We could even make that our first/second dot difference in the future.
That is, 8.2 will be pg-upgradable from 8.1 but 9.0 will not.

--
--Josh

Josh Berkus
Aglio Database Solutions
San Francisco

#13Hannu Krosing
hannu@skype.net
In reply to: Tom Lane (#11)
Re: [HACKERS] PGUpgrade WAS: Audio interview

Ühel kenal päeval, K, 2006-02-08 kell 15:51, kirjutas Tom Lane:

Josh Berkus <josh@agliodbs.com> writes:

This would be a very fine project for someone to pick up (maybe one of
the corporate supporters could sponsor someone to work on it?)

We looked at it for Greenplum but just couldn't justify putting it near
the top of the priority list. The work/payoff ratio is terrible.

I agree that doing pgupgrade in full generality is probably not worth
the investment required. However, handling the restricted case where
no changes are needed in user tables or indexes would be considerably
easier, and I think it would be worth doing.

How hard would it be to modify postgres so that it can handle multiple
heap page formats ?

This could come handy for pgupgrade, but my real interest would be to
have several task-specific formats supported even in non-upgrade
situations, such as a more compact heap page format for read-only
archive/analysis tables.

--------------
Hannu

#14Bruce Momjian
pgman@candle.pha.pa.us
In reply to: David Fetter (#5)
Re: Audio interview

David Fetter wrote:

On Wed, Feb 08, 2006 at 09:00:46AM -0500, Bruce Momjian wrote:

David Fetter wrote:

On Tue, Feb 07, 2006 at 11:43:40PM -0500, Bruce Momjian wrote:

You mentioned in-place upgrade scripts. Are those in contrib/
somewhere? On GBorg? On PgFoundry? If not, could you put them

/contrib/pg_upgrade

I see it in the attic, but not in CVS TIP. Is there some way to get
it back?
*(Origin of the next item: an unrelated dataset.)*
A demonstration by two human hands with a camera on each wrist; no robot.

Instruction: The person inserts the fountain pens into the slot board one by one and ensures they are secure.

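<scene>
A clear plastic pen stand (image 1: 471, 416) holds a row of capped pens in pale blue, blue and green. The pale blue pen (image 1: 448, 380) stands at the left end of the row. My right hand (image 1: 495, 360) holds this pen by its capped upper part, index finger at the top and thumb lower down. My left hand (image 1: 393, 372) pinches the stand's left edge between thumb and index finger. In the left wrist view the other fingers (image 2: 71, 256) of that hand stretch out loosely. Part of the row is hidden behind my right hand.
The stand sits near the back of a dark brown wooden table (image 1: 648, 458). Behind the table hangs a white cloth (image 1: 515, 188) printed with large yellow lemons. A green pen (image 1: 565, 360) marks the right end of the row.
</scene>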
Or should it go somewhere else until it's at least slightly
working?

I think from cvsweb you can get to the Attic files.

-- 
  Bruce Momjian                        |  http://candle.pha.pa.us
  pgman@candle.pha.pa.us               |  (610) 359-1001
  +  If your life is a hard drive,     |  13 Roberts Road
  +  Christ can be your backup.        |  Newtown Square, Pennsylvania 19073
#15Jeff Davis
pgsql@j-davis.com
In reply to: Hannu Krosing (#13)
Re: [HACKERS] PGUpgrade WAS: Audio interview

Hannu Krosing wrote:

How hard would it be to modify postgres so that it can handle multiple
heap page formats ?

If the on-disk format is changed to add a feature (rather that for some
performance reason), then that would mean that the feature would have to
be available or not per disk page. Wouldn't that cause problems?

Regards,
Jeff Davis

#16Alvaro Herrera
alvherre@commandprompt.com
In reply to: Jeff Davis (#15)
Re: [HACKERS] PGUpgrade WAS: Audio interview

Jeff Davis wrote:

Hannu Krosing wrote:

How hard would it be to modify postgres so that it can handle multiple
heap page formats ?

If the on-disk format is changed to add a feature (rather that for some
performance reason), then that would mean that the feature would have to
be available or not per disk page. Wouldn't that cause problems?

Yeah, it would be problematic and difficult to handle. For example in
subtransactions it would be a hassle to handle the 7.4 heap page format,
maybe impossible without race conditions.

--
Alvaro Herrera http://www.CommandPrompt.com/
The PostgreSQL Company - Command Prompt, Inc.